Because I moderate these sessions, walking around with a microphone a la Phil Donohue, I can’t take notes for a story; you’ll have to wait for ConcordTV to put up their video of the discussion. But here are a few takeaways I remember:
- Cross-laminated timber, which is the real technological breakthrough in the field, is currently made only with spruce and fir because their strength, not hemlock or pine or hardwoods. New Hampshire has little spruce and fir south of the White Mountains, so even if the field catches on it won’t help loggers and timber owners in the southern part of the state.
- University of Maine is the regional leader in research and development for the field – which makes sense, since Maine has *lots* of spruce and fir. Its Advanced Structures and Composite Center was called the “big dog” in the field.

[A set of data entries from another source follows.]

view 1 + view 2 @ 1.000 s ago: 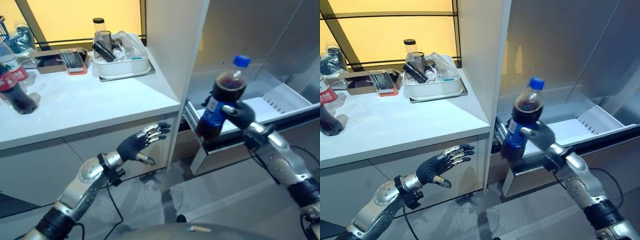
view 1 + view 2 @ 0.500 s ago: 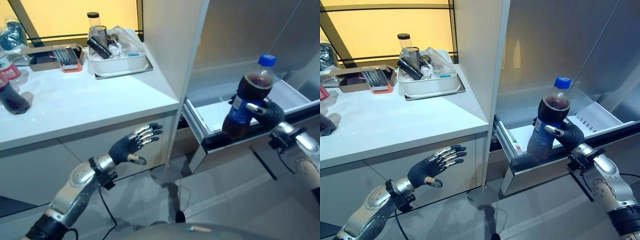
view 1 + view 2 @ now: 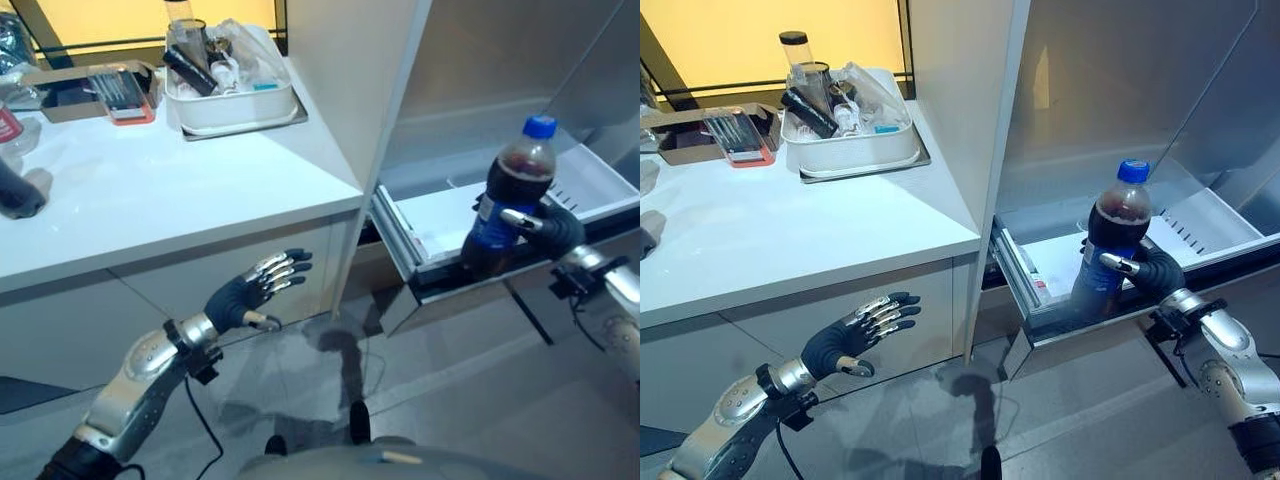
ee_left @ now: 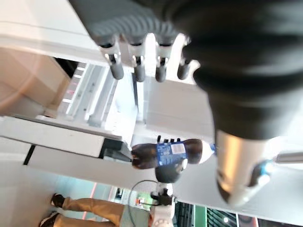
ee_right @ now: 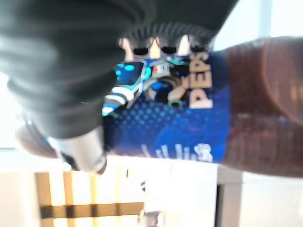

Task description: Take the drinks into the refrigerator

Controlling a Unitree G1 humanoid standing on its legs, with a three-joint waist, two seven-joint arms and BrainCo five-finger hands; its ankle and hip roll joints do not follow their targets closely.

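The right hand (image 3: 1155, 272) has its fingers and thumb curled round the blue label of a cola bottle (image 3: 1110, 250), holding it upright with its base lowered into the front of the pulled-out refrigerator drawer (image 3: 1200, 225), just behind the drawer's dark front edge; whether the base rests on the drawer floor cannot be told. The bottle is dark, with a blue cap on top, and in the right wrist view its label (image 5: 180, 109) lies pressed against the palm. The left hand (image 3: 255, 290) hangs in the air below the front edge of the white surface (image 3: 150, 210), its fingers straight and spread, holding nothing, in front of the cabinet face. A tall white panel (image 3: 355, 90) stands between the surface and the refrigerator compartment. At the back of the surface, near its right corner, sits a white tub (image 3: 235, 105) crowded with small items, and beside it towards the left lies a flat box (image 3: 85, 90) with a red-edged tray. Another dark bottle (image 3: 15, 185) stands at the left edge of the surface.
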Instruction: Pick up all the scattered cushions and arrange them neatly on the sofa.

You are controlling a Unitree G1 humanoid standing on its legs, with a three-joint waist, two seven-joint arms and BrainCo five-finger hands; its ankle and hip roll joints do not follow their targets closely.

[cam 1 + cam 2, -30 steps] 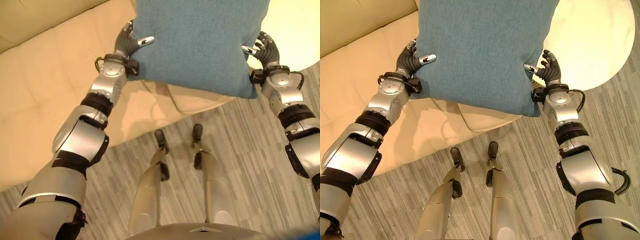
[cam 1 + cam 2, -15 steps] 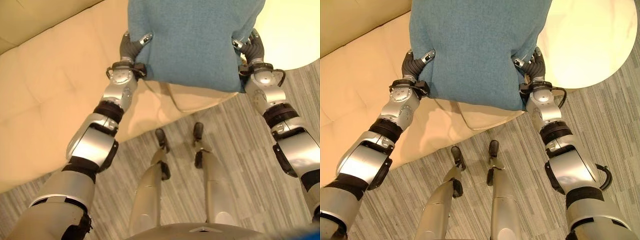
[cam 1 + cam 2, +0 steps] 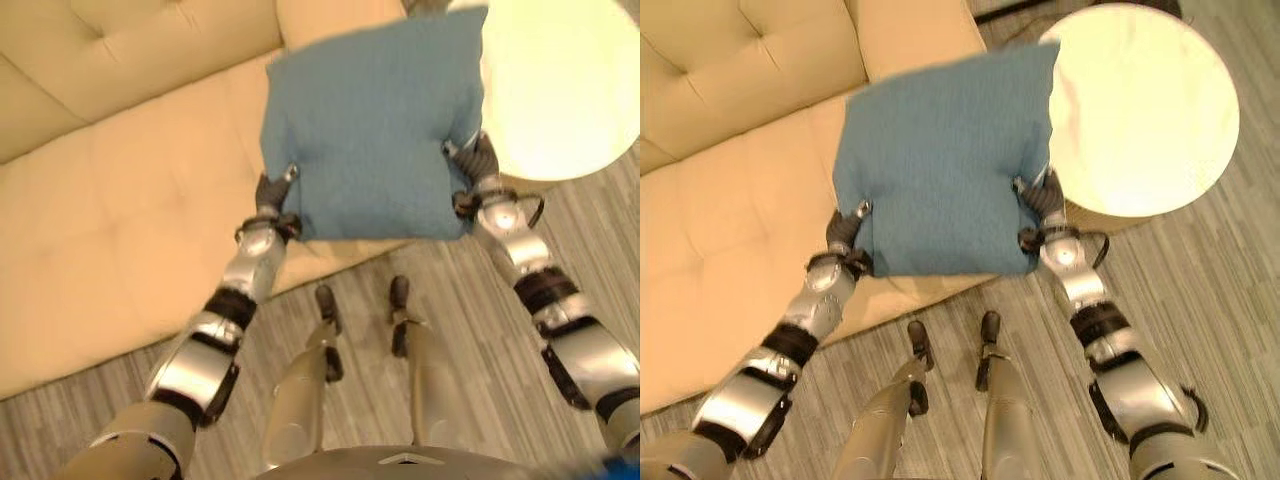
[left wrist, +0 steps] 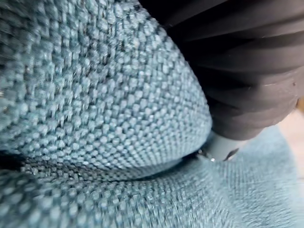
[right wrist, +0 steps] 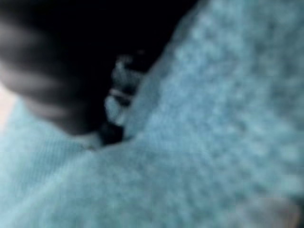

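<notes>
A square teal cushion (image 3: 375, 130) is held in the air over the front edge of the cream sofa (image 3: 110, 170), tilted away from me. My left hand (image 3: 272, 195) pinches its near left corner, thumb on top of the cloth. At the near right corner my right hand (image 3: 474, 160) grips the cushion (image 3: 940, 160) the same way. Both wrist views are pressed against the teal weave (image 4: 95, 95), with the dark hand cover (image 4: 247, 71) beside it.
A round pale side table (image 3: 1140, 110) stands right of the sofa, close behind the cushion's right edge. The sofa's tufted backrest (image 3: 740, 60) and armrest (image 3: 910, 30) lie beyond. Striped grey floor (image 3: 1200, 300) runs below.
Both arms have stretched forward and pushed the cushion away toward the sofa seat. The view has shifted, now taking in the backrest and the whole round table.
</notes>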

- For developers, a huge advantage of mass timber is that buildings can be built much more quickly, by a factor of 2 or more. This means they can get paying tenants sooner, which can make all the difference in a project’s success. This also means that building with mass timber rather than steel and concrete can actually be cheaper, even though individual components are more expensive.
- Many mass timber components are built in a factory and shipped to the site, often drilled and cut with CNC machines indoors, rather than assembled up on scaffolding by workers in the rain and cold and heat and wind. This means they can be more precisely constructed with better fit together, said panelists.
- The reason that New Hampshire is seeing its first CLT building, a three-story office building on the Pease Tradeport, isn’t because mass timber is cool or useful or good for fighting climate change – it’s because all that exposed wood can look great. The developer wanted to echo the steampunk-ish look of refurbished mill buildings. Aesthetics rules!
Who is / was “Phil Donohue?”!
I understand that the lumber for the first cross laminated mass timber building in Newington at Pease and designed by U Maine ASCC “big dog” (Black Bears?) actually was sourced from the Pacific Northwest forests. The lumber did NOT come from northern New England spruce or fir forests on the NH building project. Not sure why but it adds that transportation cost to the carbon footprint.